Exercise objective - Lines with the word "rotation" in them are the ones to copy from the records.

Records for processing -
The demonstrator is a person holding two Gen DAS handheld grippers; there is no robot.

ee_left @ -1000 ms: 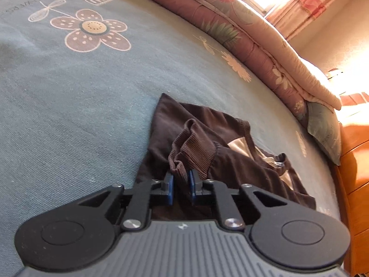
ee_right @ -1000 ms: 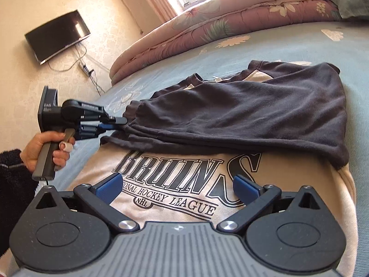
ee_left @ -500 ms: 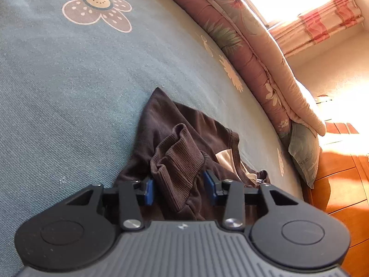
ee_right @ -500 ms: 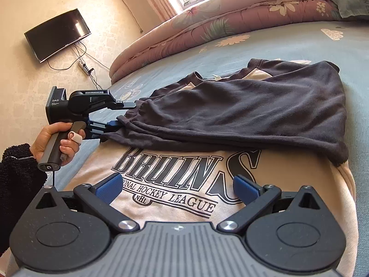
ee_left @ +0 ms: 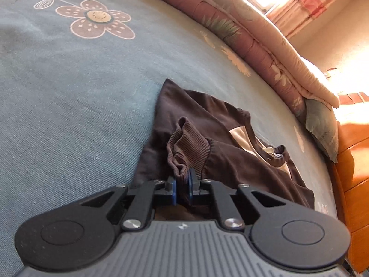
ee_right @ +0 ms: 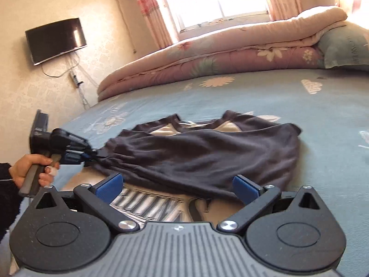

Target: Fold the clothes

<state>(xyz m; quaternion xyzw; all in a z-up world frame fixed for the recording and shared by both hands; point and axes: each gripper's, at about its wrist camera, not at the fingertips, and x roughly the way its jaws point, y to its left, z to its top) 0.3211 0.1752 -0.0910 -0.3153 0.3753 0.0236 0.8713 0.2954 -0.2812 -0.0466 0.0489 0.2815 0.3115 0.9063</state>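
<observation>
Left gripper (ee_left: 182, 188) closing, pads pinching the sweatshirt (ee_right: 207, 152) cuff (ee_left: 188, 150). Right gripper (ee_right: 178, 188) spread wide, empty, over the bed (ee_right: 322, 106).

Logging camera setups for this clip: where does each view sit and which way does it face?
Left wrist: on the left claw, angled down at the ribbed cuff its closing pads pinch.
Right wrist: on the open right claw, facing the window; the person's hand shows.
Shared: sweatshirt, blue bedspread, quilt.
</observation>
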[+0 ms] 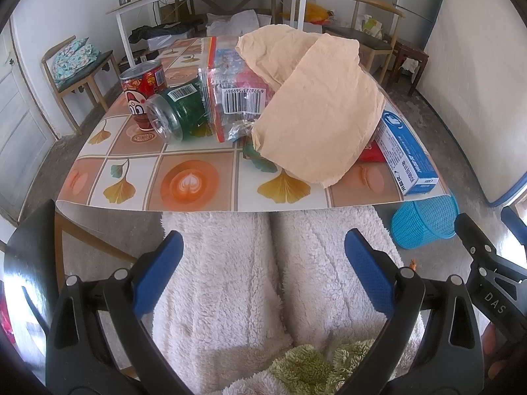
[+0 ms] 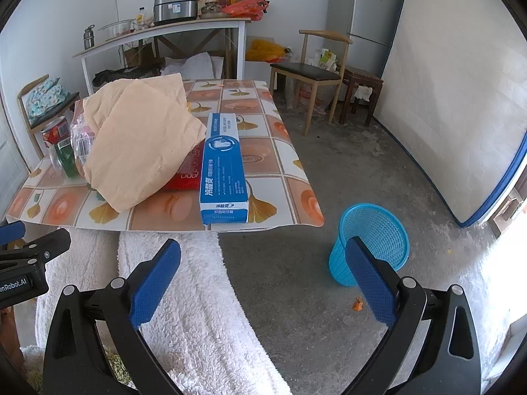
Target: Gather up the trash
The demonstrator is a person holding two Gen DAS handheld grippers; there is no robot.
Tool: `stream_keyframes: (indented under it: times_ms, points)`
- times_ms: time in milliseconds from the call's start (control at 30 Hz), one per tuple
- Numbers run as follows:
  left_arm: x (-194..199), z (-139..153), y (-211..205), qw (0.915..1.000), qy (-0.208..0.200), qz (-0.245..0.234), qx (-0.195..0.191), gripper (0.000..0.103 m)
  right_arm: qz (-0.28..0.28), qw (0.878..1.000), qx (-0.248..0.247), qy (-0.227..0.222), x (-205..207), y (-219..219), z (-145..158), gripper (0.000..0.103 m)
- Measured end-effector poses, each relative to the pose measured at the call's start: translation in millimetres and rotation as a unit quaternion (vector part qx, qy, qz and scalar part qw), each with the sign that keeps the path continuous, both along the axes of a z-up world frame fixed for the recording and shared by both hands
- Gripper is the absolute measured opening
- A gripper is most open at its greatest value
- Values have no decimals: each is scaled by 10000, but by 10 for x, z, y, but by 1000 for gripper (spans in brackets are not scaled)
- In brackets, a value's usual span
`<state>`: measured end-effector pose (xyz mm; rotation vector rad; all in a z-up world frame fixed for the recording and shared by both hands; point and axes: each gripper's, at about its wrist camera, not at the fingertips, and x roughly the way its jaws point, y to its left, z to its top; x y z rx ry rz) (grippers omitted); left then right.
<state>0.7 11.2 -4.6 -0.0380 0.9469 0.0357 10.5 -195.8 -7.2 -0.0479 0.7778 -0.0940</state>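
Trash lies on the patterned table (image 1: pixel 197 204): a crumpled tan paper (image 1: pixel 316 108) over a clear snack bag (image 1: pixel 230 89), a green plastic bottle (image 1: pixel 178 112) on its side, a red can (image 1: pixel 143 87), a blue and white box (image 1: pixel 406 153) and a red packet (image 1: pixel 372 154). The paper (image 2: pixel 141 144), box (image 2: pixel 224 168) and can (image 2: pixel 54 130) also show in the right wrist view. A blue mesh bin (image 2: pixel 372 243) stands on the floor right of the table, also in the left wrist view (image 1: pixel 425 223). My left gripper (image 1: pixel 263 270) and right gripper (image 2: pixel 263 279) are open and empty, below the table's near edge.
The person's lap in fluffy white fabric (image 1: pixel 263 279) lies under both grippers. Wooden chairs (image 2: pixel 309 75) stand around the table. A white side table (image 2: pixel 164 33) with kitchenware is at the back. A mattress (image 2: pixel 454 105) leans on the right wall. An orange scrap (image 2: pixel 357 304) lies on the floor.
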Motion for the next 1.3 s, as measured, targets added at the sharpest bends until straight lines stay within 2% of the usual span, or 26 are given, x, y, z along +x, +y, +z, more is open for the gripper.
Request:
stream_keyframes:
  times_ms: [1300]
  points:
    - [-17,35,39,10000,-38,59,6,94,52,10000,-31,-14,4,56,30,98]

Task response -
- Measured end-effector poses, each relative to the pose measured at the call's start: translation in millimetres and rotation as a unit quaternion (vector part qx, qy, qz and scalar part qw), each with the sign that keeps the path continuous, both along the axes of a z-up world frame fixed for the recording and shared by both hands
`<state>`: measured end-effector pose (xyz mm; rotation vector rad; all in a z-up world frame fixed for the recording and shared by both hands; point and axes: each gripper's, at about its wrist camera, not at the fingertips, and x roughly the way its jaws point, y to its left, z to its top; x y z rx ry rz) (grippers omitted); left then right.

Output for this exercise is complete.